**Problem to solve**
Your output should consist of the data, copied exactly.
————
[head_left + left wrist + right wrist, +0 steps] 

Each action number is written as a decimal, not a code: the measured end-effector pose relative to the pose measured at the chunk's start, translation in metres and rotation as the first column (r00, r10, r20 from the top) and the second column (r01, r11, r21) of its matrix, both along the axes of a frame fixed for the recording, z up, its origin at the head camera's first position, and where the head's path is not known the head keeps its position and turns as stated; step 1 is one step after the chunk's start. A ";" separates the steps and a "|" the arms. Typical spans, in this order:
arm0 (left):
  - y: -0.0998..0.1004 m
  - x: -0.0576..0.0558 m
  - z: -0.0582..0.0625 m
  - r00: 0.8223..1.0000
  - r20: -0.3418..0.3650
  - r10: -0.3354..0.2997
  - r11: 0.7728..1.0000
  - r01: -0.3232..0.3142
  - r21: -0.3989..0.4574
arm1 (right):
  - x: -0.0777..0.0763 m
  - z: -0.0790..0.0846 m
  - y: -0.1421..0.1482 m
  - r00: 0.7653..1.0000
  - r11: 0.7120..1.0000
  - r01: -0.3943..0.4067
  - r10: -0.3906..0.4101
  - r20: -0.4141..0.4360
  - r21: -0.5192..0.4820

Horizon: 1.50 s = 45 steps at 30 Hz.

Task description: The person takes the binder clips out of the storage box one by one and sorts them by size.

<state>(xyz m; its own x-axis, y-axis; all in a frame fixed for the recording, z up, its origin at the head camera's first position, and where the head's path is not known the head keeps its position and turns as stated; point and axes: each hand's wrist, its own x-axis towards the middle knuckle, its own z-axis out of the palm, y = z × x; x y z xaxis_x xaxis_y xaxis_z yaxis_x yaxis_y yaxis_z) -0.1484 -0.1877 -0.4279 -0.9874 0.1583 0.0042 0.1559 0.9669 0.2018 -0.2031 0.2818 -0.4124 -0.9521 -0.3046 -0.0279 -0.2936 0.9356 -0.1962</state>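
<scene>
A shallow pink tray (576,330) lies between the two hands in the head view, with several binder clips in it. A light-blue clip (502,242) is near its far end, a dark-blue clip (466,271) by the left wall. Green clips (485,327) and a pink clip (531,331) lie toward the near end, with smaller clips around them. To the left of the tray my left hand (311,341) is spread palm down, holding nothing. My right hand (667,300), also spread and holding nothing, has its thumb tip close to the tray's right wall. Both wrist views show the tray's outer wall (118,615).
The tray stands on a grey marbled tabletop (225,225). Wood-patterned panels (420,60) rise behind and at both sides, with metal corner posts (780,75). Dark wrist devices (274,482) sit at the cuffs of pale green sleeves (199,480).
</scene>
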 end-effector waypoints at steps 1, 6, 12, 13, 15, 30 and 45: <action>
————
**Solved problem**
[head_left + left wrist + right wrist, +0 steps] 

Each action number is written as a decimal, not a code: the measured end-effector pose relative to the pose measured at the chunk's start, translation in metres and rotation as the first column (r00, r10, r20 from the top) and the second column (r01, r11, r21) of its matrix, both along the axes of a frame fixed for the recording, z up, its origin at the head camera's first position, and where the head's path is not known the head keeps its position and turns as stated; step 1 is one step after the chunk's start. A ";" separates the steps and a "|" the arms. Typical spans, in this order:
arm0 (left):
  - y: -0.0998..0.1004 m
  - x: -0.0576..0.0558 m
  - z: -0.0582..0.0625 m
  - r00: 0.8223..1.0000
  - r20: -0.3418..0.3650
  - r10: -0.3354..0.2997
  - r11: 0.7728..1.0000
  - r01: -0.3232..0.3142
  - r21: -0.3989..0.4574
arm1 (right):
  - x: -0.0777..0.0763 m
  - z: -0.0790..0.0846 m
  - y: -0.1421..0.1482 m
  - r00: 0.7653..1.0000
  - r11: 0.7120..1.0000
  - r01: -0.3943..0.4067
  - r10: -0.3906..0.4101
  - r20: -0.4141..0.4360
  - r21: -0.5192..0.4820

Horizon: 1.50 s = 45 steps at 30 Hz.

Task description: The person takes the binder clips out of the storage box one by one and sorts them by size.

<state>(xyz m; its own x-axis, y-axis; all in a frame fixed for the recording, z up, its origin at the head camera's first position, and where the head's path is not known the head keeps its position and turns as stated; point and axes: each hand's wrist, its own x-axis towards the middle knuckle, its own z-axis out of the palm, y = z × x; x y z xaxis_x xaxis_y xaxis_z yaxis_x yaxis_y yaxis_z) -0.1484 -0.1877 -0.4279 -0.9874 0.1583 0.0042 0.1559 0.9669 0.2018 -0.2031 0.2818 -0.4124 -0.9521 -0.3046 -0.0279 -0.2936 0.9356 -0.1962</state>
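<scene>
A shallow pink tray (576,330) lies between the two hands in the head view, with several binder clips in it. A light-blue clip (502,242) is near its far end, a dark-blue clip (466,271) by the left wall. Green clips (485,327) and a pink clip (531,331) lie toward the near end, with smaller clips around them. To the left of the tray my left hand (311,341) is spread palm down, holding nothing. My right hand (667,300), also spread and holding nothing, has its thumb tip close to the tray's right wall. Both wrist views show the tray's outer wall (118,615).
The tray stands on a grey marbled tabletop (225,225). Wood-patterned panels (420,60) rise behind and at both sides, with metal corner posts (780,75). Dark wrist devices (274,482) sit at the cuffs of pale green sleeves (199,480).
</scene>
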 end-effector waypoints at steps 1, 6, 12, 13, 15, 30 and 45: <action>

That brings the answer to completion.